**Exercise aim:** Beginning with the line that has "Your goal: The" in it, transcribe the listing exactly through its final line, and add nothing.

**Supplied information:**

□ □ □ □ □ □ □

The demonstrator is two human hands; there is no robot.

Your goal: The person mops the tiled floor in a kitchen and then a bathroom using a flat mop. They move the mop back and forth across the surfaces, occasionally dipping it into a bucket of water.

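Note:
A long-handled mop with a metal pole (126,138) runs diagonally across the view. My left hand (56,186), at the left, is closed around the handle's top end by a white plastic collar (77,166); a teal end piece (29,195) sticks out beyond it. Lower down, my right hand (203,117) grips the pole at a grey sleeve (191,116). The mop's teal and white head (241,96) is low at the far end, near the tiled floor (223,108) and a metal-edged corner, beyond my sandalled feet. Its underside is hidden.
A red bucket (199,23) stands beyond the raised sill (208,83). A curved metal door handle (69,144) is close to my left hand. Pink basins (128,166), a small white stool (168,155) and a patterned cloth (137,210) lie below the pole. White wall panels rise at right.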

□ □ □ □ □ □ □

**Reply:**
Your goal: The person mops the tiled floor in a kitchen and then a bathroom using a flat mop. They move the mop back and forth across the surfaces, occasionally dipping it into a bucket of water.

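Note:
A long-handled mop with a metal pole (126,138) runs diagonally across the view. My left hand (56,186), at the left, is closed around the handle's top end by a white plastic collar (77,166); a teal end piece (29,195) sticks out beyond it. Lower down, my right hand (203,117) grips the pole at a grey sleeve (191,116). The mop's teal and white head (241,96) is low at the far end, near the tiled floor (223,108) and a metal-edged corner, beyond my sandalled feet. Its underside is hidden.
A red bucket (199,23) stands beyond the raised sill (208,83). A curved metal door handle (69,144) is close to my left hand. Pink basins (128,166), a small white stool (168,155) and a patterned cloth (137,210) lie below the pole. White wall panels rise at right.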

This exercise calls for no further output.